The last two recommendations provided by Dr. Renuka was to increase the consumption of fish because an inverse relationship had been found between fish intake and the occurrence of cancers such as rectal and colon cancer, with the final recommendation being to maintain proper dietary patterns by taking into consideration her other recommendations. Dr Renuka concluded her discussion by stating that paying attention to your diet and maintaining a balanced healthy diet can lead to the prevention of cancer.
Time was then allocated for questions to be put forward to the two speakers by the members of the physical and virtual audience, where it was mentioned that there have been an increase in the number of cancer patients in the country which may have been caused for various reasons including more awareness among the population, better detection methods and also an inclination towards western trends. Dr Renuka suggested the consumption of home-cooked meals as much as possible while making sure that consumption of meals is regular. She also suggested that physical exercise is highly effecting in maintaining a healthy lifestyle. Dr Balawardane added to this and mentioned the fact that consumption of food with added chemicals, for instance agro-chemicals increases the risk of carcinogenesis. The final question asked was about whether the government had taken any measures in relation to the issue of food and its contribution to causing cancer.
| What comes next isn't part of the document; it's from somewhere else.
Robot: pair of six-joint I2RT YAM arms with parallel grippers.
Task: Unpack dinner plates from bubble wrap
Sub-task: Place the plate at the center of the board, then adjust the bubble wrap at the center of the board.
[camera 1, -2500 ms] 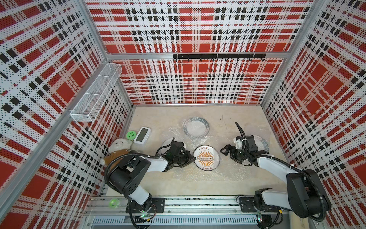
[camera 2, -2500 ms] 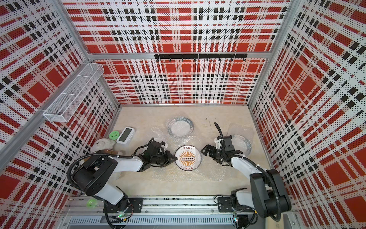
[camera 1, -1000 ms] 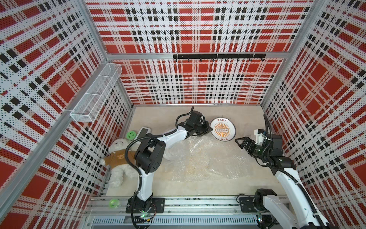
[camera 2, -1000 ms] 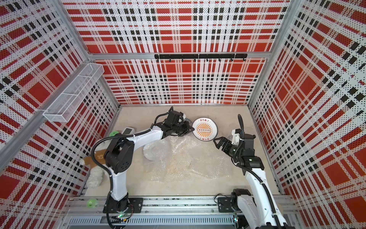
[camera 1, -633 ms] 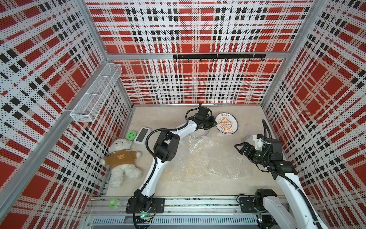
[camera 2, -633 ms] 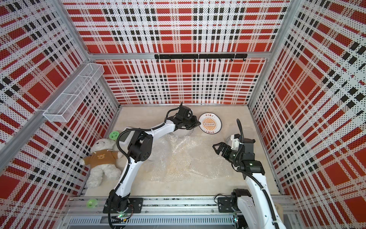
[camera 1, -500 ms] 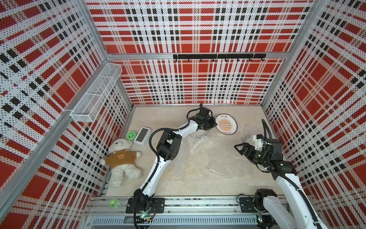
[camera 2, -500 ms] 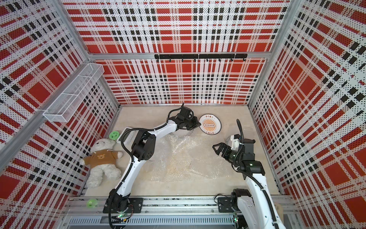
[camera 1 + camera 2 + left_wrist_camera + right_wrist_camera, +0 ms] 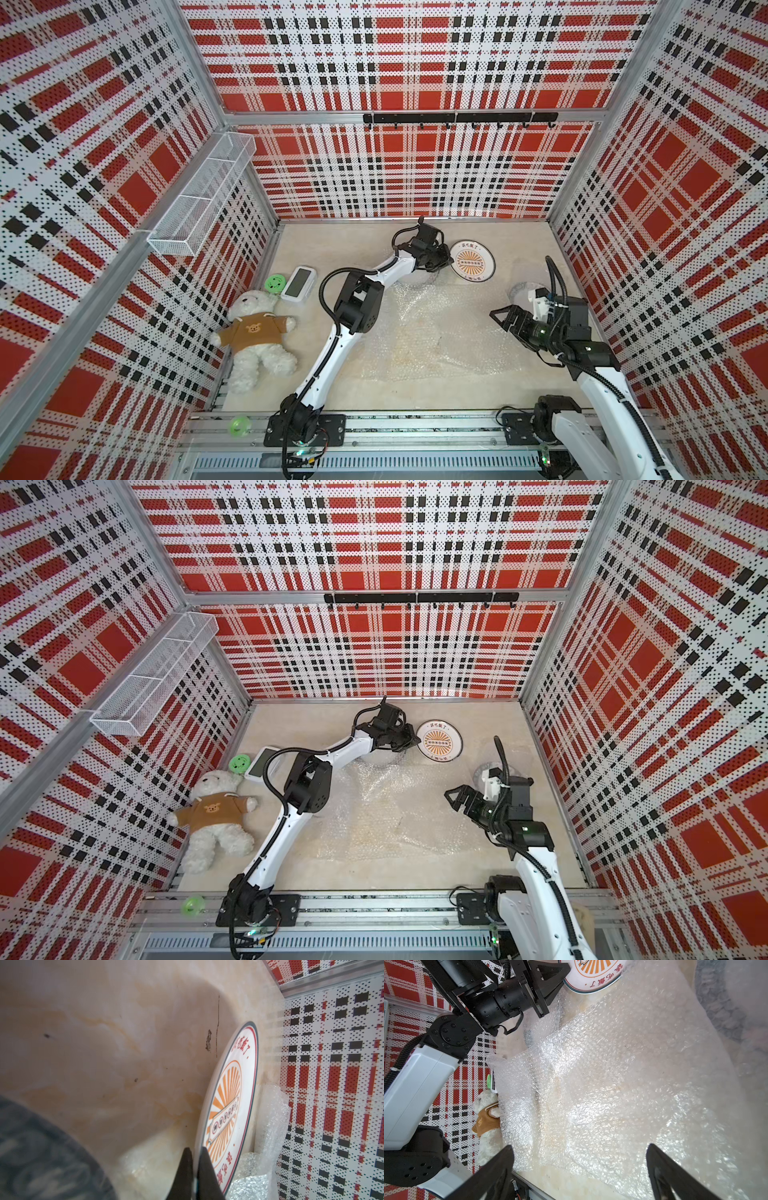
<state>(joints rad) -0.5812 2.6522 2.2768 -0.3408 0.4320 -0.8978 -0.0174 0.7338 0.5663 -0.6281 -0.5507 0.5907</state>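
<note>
A bare dinner plate [image 9: 473,262] [image 9: 439,741] with an orange sunburst centre sits low at the back of the table. My left gripper [image 9: 446,262] [image 9: 413,742] is shut on its near rim; in the left wrist view the gripper [image 9: 195,1151] pinches the plate [image 9: 232,1093] edge. Flat bubble wrap [image 9: 436,332] [image 9: 395,812] [image 9: 612,1084] covers the table's middle. A wrapped round plate [image 9: 523,289] lies at the right, partly hidden behind my right arm. Another wrapped one [image 9: 380,757] shows under the left arm. My right gripper [image 9: 503,318] [image 9: 455,798] [image 9: 579,1159] hangs open above the sheet's right edge.
A teddy bear [image 9: 257,332], a white device [image 9: 298,282] and a small green disc [image 9: 275,282] lie along the left wall. A wire basket [image 9: 203,195] hangs on that wall. A black hook rail [image 9: 457,118] crosses the back wall.
The left gripper carried the plate from the sheet's centre to the back and, in the last second, slightly right. The right gripper drew a little forward and left, staying open.
</note>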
The speakers addressed this by affirming that the Ministry of Health has conducted various workshops on healthy eating patterns in schools, advised new mothers on how to maintain a balanced diet and also that the use of harmful additives and preservatives have been banned in the country, emphasising on the fact that routine checks are carried out on the use of agro-chemicals on foods, ensuring they are used in accordance with legal and health restraints. The event was concluded with the speakers highlighting that as individual citizens, we should take the responsibility for maintaining a healthy and balanced diet and be aware of facts and myths pertaining to food to have a happy, cancer free life.